PhD 2011
I received my Ph.D. from U.C. Berkeley in 2011, with methodological mentorship from Christine Hastorf, Dolores Piperno, and Linda Perry. The bulk of my paleoethnobotanical research has been carried out in Honduras and Mexico, investigating ancient Maya, Zapotec, and Mixtec communities. As a field archaeologist, I've worked with nineteen field projects spanning three continents and encompassing societies dating from the Late Pleistocene to Historic periods.
My methodological expertise is in macroremains (e.g. seeds) and microremains (e.g. starch grains and phytoliths). Thus far, my published work has addressed transformations in social complexity, gastronomic heritage, social paleoethnobotany, theoretical approaches to human-plant interactions, and human resilience under extreme conditions. I've taught courses at U.C. Berkeley, Colorado College, San Quentin State Prison, and the College of William and Mary. This academic year (2013-2014) I'm teaching several courses at Stanford: Lifeways of the Ancient Maya, Landscape Archaeology and Global Information Systematics, and Peoples and Cultures of Ancient Mesoamerica.

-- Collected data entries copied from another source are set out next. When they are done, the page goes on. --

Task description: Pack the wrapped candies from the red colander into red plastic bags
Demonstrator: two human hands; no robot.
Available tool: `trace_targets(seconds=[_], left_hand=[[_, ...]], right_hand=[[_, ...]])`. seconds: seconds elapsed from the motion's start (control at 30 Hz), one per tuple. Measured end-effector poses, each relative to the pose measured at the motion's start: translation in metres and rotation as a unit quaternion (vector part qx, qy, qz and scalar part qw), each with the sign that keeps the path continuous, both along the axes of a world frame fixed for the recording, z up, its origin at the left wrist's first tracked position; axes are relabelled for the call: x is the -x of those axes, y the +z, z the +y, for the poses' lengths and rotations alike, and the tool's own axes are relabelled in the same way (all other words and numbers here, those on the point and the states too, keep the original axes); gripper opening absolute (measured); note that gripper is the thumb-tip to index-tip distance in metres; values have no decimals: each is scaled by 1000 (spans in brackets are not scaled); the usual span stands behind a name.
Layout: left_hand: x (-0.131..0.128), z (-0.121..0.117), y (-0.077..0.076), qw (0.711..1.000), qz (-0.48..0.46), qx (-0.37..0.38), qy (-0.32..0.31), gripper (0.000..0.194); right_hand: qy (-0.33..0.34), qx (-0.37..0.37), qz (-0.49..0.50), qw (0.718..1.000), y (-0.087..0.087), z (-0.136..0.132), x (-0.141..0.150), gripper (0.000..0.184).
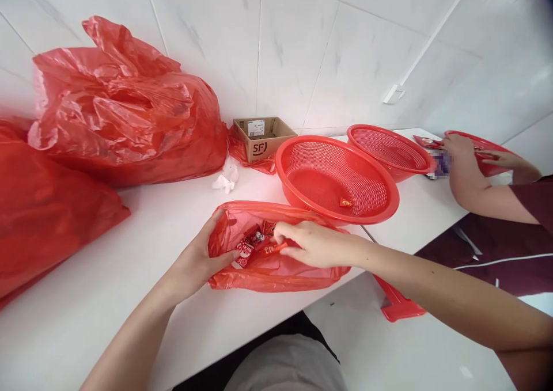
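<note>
A thin red plastic bag lies open on the white table, with several red snack packets inside. My left hand grips the bag's near rim. My right hand reaches in from the right and pinches a red packet between thumb and fingers. Just beyond the bag stands a red mesh basket, with one small red-and-gold packet lying in its bottom.
A second red basket and a third stand to the right, where a co-worker's hands handle a packet. Large red bags lie at left, near a small cardboard box and crumpled tissue.
</note>
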State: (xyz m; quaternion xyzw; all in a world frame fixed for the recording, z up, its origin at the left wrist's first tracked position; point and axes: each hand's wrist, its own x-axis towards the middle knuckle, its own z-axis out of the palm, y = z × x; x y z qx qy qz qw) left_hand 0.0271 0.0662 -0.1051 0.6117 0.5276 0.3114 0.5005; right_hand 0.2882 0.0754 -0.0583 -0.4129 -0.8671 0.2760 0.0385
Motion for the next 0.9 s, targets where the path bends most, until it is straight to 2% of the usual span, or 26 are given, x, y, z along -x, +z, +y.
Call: trace_targets(seconds=[0.1, 0.17, 0.23, 0.3, 0.37, 0.43, 0.5, 0.53, 0.63, 0.7, 0.8, 0.9], left_hand=[[0, 1, -2, 1000, 15, -5, 2, 92], [0, 1, -3, 1000, 24, -6, 5, 92], [0, 1, -3, 1000, 29, -1, 7, 92], [0, 1, -2, 999, 32, 4, 8, 93], [-1, 1, -2, 999, 37, 4, 9, 93], [-1, 1, -2, 999, 43, -3, 12, 93], [0, 1, -2, 999, 40, -6, 14, 93], [0, 1, -2, 999, 34, -4, 12, 94], [1, 0, -3, 1000, 16, 4, 6, 94], [1, 0, -3, 1000, 17, 9, 6, 94], [1, 1, -6, 1000, 28, -3, 5, 94], [0, 2, -7, 999, 33, -20, -2, 94]], right_hand=[[-46, 22, 59, 997, 9, 5, -6, 5], [-79, 100, 133, 983, 12, 9, -8, 7], [-103, 231, 225, 941, 13, 11, -6, 10], [-113, 343, 298, 883, 13, 12, -4, 15], [-120, 397, 334, 846, 12, 13, -2, 21], [-128, 413, 344, 833, 12, 13, -2, 22], [-135, 404, 333, 842, 10, 13, -3, 22], [-137, 387, 317, 855, 9, 12, -3, 24], [-119, 297, 229, 919, 10, 6, -4, 32], [-93, 253, 187, 944, 18, 3, -5, 34], [-82, 219, 215, 948, 38, 9, -15, 27], [-143, 101, 203, 963, 53, 33, -45, 26]])
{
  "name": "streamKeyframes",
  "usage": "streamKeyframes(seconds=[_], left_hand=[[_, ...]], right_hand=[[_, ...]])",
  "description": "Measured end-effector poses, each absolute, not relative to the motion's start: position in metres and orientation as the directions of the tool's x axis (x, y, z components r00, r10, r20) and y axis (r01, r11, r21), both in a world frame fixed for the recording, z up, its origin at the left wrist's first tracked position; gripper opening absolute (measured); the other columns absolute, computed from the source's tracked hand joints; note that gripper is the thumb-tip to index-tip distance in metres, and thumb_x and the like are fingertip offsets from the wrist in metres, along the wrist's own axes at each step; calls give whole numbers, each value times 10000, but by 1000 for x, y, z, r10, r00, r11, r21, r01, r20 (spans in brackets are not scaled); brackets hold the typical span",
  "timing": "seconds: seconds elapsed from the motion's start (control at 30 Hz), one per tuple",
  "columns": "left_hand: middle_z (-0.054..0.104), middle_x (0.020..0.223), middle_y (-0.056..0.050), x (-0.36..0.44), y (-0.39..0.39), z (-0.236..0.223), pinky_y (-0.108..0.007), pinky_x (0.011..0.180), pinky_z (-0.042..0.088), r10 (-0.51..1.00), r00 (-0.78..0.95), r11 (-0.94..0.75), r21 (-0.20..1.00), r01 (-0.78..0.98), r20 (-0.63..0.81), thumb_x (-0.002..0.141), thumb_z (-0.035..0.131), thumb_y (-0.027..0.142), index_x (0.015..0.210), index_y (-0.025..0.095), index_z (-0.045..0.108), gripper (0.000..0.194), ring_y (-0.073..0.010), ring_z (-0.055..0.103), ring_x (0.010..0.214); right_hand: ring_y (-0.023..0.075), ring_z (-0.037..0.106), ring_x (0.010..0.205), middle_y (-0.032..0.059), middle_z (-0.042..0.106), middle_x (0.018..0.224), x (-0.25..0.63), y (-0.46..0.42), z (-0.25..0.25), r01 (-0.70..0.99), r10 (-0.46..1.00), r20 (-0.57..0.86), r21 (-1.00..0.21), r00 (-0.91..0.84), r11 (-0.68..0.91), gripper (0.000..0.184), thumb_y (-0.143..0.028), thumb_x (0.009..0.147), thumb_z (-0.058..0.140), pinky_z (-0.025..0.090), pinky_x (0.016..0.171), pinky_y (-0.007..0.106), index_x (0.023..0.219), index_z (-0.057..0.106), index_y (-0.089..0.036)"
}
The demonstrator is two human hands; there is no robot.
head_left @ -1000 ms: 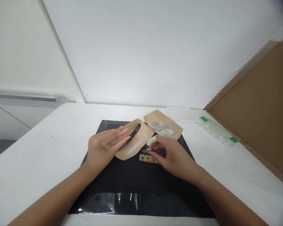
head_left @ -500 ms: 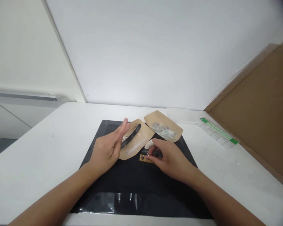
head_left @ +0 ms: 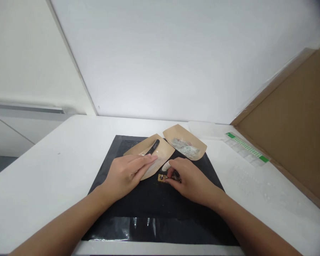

Currently, I'm engaged with five projects addressing ancient Mesoamerican lifeways, including cuisine, plant domestication, ecological shifts, resilience, daily practice, and dynamic aspects of colonial encounters. My broader interests include archaeogastronomy, socioecology, and other strange conglomerate words that relate to ancient foodways and human-plant interactions.